Repeat word for word every line from the one holding "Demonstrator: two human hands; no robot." to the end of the material below.

Data section
----------

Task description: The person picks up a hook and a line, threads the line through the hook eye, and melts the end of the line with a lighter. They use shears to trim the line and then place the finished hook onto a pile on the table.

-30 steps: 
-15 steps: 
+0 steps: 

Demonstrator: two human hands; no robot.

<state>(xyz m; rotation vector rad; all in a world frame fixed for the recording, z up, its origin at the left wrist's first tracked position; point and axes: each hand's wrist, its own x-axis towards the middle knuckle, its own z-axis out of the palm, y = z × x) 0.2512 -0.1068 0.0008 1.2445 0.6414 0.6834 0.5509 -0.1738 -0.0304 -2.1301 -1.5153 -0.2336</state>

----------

Task answer
Demonstrator: two human hands; no robot.

<state>(xyz m; rotation vector rad; all in a world frame fixed for the recording, z up, its origin at the left wrist's first tracked position; point and axes: each hand's wrist, its own x-axis towards the middle knuckle, its own z-axis out of the palm, y = z × x) 0.2512 -0.1068 0.0008 1.2445 0.6414 0.6834 0.5509 -0.1738 -0.0304 -2.1301 -1.5153 -0.2336</state>

Nothing further is needed for the exercise.